I don't know whether IDL is using multi-cores or not, but if you are
looking for ultimate performance, you can always use Numexpr that makes
use of multicores. For example, using a machine with 8 cores (w/
hyperthreading), we have:
>>> from math import pi
>>> import numpy as np
>>> import numexpr as ne
>>> i = np.arange(1e6)
>>> %timeit np.cos(2*pi*i/100.)
10 loops, best of 3: 85.2 ms per loop
>>> %timeit ne.evaluate("cos(2*pi*i/100.)")
100 loops, best of 3: 8.28 ms per loop
If you don't have a machine with a lot of cores, but still want to get
good performance, you can still link Numexpr against Intel's VML (Vector
Math Library). For example, using Numexpr+VML with only one core (in
another machine):
>>> %timeit np.cos(2*pi*i/100.)
10 loops, best of 3: 66.7 ms per loop
>>> ne.set_vml_num_threads(1)
>>> %timeit ne.evaluate("cos(2*pi*i/100.)")
100 loops, best of 3: 9.1 ms per loop
which also gives a pretty good speedup.

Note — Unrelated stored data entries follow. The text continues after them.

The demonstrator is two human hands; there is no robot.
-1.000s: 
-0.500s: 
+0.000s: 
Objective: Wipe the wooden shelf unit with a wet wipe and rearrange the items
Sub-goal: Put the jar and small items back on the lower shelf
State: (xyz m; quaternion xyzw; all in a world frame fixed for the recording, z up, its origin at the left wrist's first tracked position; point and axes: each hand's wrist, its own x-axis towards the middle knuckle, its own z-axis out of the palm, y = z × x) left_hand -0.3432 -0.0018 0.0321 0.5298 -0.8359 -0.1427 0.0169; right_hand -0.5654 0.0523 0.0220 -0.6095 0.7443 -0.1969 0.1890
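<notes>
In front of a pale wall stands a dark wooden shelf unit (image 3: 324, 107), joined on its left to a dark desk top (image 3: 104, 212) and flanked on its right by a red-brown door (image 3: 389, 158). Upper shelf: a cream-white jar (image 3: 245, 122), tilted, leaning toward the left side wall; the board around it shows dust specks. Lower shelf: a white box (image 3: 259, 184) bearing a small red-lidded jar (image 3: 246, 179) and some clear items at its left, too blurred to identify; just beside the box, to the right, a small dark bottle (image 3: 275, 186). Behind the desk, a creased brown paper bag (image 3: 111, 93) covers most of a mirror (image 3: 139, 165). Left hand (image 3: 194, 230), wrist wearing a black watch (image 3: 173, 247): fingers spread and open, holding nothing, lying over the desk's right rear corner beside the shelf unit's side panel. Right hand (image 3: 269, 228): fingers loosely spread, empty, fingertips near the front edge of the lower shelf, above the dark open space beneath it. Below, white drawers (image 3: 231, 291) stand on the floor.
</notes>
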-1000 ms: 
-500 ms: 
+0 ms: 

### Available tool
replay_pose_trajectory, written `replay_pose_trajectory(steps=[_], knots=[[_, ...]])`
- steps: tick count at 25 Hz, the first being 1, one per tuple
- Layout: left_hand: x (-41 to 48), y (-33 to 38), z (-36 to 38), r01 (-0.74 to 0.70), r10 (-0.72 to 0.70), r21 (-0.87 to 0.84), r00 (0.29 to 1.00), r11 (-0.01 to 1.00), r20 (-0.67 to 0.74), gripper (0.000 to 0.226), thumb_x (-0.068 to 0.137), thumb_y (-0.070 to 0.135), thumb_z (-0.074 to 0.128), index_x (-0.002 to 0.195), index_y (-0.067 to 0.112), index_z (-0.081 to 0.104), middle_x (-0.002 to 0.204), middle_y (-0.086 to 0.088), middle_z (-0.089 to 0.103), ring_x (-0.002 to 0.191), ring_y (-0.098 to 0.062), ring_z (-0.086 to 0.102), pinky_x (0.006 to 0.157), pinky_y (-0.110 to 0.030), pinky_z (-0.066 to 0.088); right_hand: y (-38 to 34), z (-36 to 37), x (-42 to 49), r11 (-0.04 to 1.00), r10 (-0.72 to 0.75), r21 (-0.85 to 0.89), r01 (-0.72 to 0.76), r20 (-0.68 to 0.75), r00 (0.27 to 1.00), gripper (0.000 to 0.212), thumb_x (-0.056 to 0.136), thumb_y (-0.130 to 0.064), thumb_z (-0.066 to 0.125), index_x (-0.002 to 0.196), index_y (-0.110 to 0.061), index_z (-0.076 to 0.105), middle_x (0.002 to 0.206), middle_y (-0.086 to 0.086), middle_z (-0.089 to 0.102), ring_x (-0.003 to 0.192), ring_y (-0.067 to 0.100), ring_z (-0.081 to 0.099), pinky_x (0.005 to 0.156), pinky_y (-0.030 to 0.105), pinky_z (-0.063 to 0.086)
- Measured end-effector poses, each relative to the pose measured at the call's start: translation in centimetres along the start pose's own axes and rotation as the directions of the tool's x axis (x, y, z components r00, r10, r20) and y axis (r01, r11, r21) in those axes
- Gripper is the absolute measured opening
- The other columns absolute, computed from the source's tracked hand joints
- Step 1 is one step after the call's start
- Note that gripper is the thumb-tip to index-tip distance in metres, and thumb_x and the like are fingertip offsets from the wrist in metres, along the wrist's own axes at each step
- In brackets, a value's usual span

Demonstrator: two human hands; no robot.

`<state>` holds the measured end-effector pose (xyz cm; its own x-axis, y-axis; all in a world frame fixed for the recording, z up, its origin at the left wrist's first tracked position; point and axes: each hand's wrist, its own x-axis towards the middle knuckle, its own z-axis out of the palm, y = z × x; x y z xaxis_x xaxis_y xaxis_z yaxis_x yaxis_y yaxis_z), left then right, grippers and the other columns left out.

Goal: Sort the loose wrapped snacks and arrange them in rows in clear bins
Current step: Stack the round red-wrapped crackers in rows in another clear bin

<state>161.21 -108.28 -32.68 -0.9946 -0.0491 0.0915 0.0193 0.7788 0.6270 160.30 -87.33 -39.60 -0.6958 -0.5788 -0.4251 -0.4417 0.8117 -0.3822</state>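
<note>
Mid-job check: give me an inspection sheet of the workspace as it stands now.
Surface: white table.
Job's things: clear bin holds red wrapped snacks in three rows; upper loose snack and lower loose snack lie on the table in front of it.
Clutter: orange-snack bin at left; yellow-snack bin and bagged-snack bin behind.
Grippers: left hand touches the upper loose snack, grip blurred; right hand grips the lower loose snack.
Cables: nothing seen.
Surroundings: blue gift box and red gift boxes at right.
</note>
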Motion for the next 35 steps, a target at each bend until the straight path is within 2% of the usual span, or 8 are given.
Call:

Curiously, Numexpr+VML is not
that good at using multicores in this case:
>>> ne.set_vml_num_threads(2)
>>> %timeit ne.evaluate("cos(2*pi*i/100.)")
10 loops, best of 3: 14.7 ms per loop
I don't really know why Numexpr+VML is taking more time using 2 threads
than only one, but it is probably due to Numexpr requiring better fine-
tuning in combination with VML :-/
--
Francesc Alted
Yes I understand that. I just want to stress that it was not a benchmark
(nor a critic) but a test to know if it was interesting to translate
directly an IDL code into python/numpy before trying to optimize it (I
know more python than IDL). I expected to have approximatively the same
speed for both, was surprised by the result, and wanted to know if there
was an obvious reason besides the unoptimization for scalars.